WORK ORDER:
Please give the whole listing again word for word, and drop any pictures it holds.
*** Block opens ***
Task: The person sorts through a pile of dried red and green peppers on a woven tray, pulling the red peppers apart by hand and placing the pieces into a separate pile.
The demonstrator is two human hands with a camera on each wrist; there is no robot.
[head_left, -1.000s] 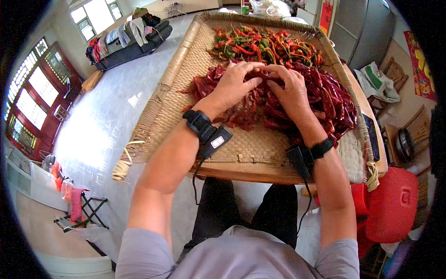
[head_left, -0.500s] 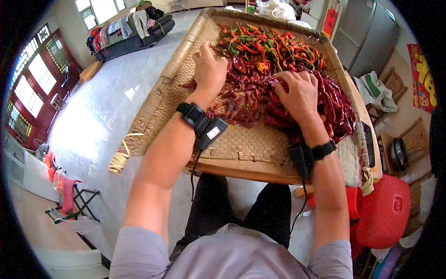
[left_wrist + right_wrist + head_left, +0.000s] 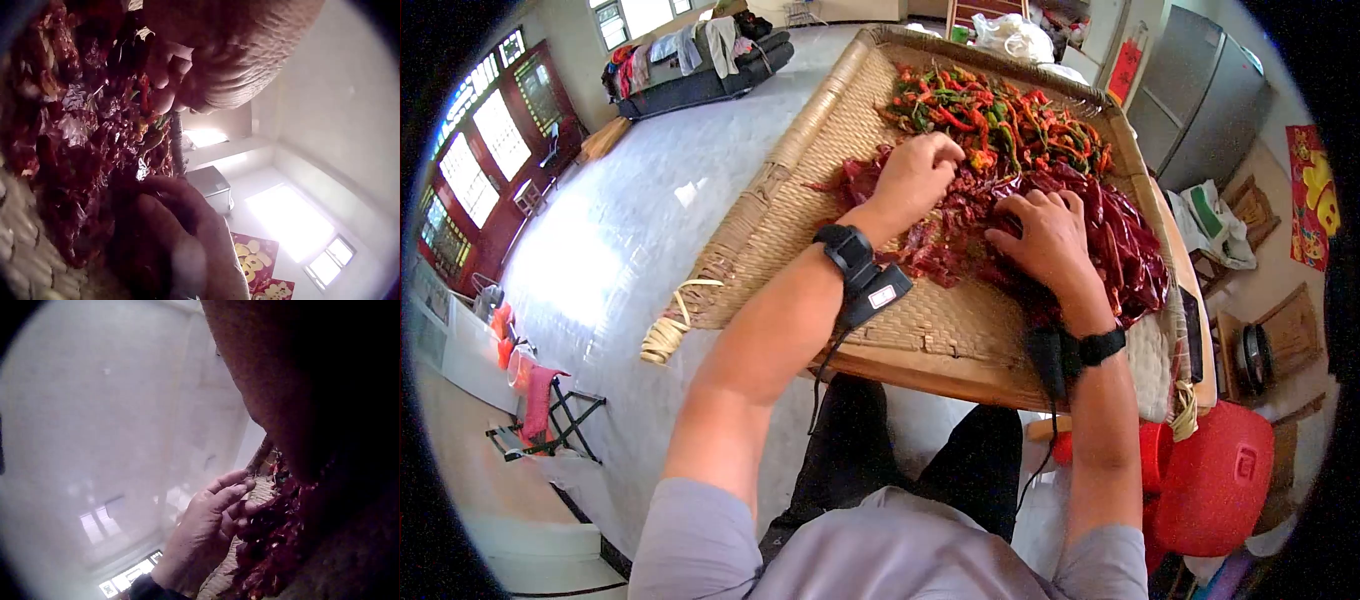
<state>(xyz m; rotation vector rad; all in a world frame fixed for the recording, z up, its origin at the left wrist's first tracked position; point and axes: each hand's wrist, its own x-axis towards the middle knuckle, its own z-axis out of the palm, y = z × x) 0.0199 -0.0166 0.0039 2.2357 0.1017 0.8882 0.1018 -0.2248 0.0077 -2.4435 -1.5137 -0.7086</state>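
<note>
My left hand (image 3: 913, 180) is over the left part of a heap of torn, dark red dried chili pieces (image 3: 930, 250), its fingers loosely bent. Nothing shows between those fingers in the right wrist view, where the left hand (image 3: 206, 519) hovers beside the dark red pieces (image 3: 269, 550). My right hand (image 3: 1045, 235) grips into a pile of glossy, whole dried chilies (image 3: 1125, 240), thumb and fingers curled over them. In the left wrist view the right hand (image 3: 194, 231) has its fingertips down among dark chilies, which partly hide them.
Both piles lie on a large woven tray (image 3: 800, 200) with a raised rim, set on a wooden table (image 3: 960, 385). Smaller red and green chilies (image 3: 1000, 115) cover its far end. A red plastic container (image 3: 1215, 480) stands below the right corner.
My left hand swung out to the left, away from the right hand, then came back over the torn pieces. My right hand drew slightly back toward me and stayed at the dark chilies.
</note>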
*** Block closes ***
SOLUTION:
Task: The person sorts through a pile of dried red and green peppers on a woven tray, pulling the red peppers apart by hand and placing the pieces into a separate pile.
The demonstrator is two human hands with a camera on each wrist; there is no robot.
[head_left, -1.000s] 
[head_left, -0.500s] 
[left_wrist + right_wrist + head_left, +0.000s] 
<state>(xyz m; rotation vector rad; all in a world frame fixed for the recording, z up, its origin at the left wrist's first tracked position; point and axes: each hand's wrist, its own x-axis towards the middle knuckle, its own z-axis out of the palm, y = z × x) 0.0199 -0.0166 0.0039 2.2357 0.1017 0.8882 0.1018 -0.2248 0.0077 -2.4435 -1.5137 -0.7086</state>
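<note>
My left hand (image 3: 913, 180) is over the left part of a heap of torn, dark red dried chili pieces (image 3: 930, 250), its fingers loosely bent. Nothing shows between those fingers in the right wrist view, where the left hand (image 3: 206, 519) hovers beside the dark red pieces (image 3: 269, 550). My right hand (image 3: 1045, 235) grips into a pile of glossy, whole dried chilies (image 3: 1125, 240), thumb and fingers curled over them. In the left wrist view the right hand (image 3: 194, 231) has its fingertips down among dark chilies, which partly hide them.
Both piles lie on a large woven tray (image 3: 800, 200) with a raised rim, set on a wooden table (image 3: 960, 385). Smaller red and green chilies (image 3: 1000, 115) cover its far end. A red plastic container (image 3: 1215, 480) stands below the right corner.
My left hand swung out to the left, away from the right hand, then came back over the torn pieces. My right hand drew slightly back toward me and stayed at the dark chilies.
</note>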

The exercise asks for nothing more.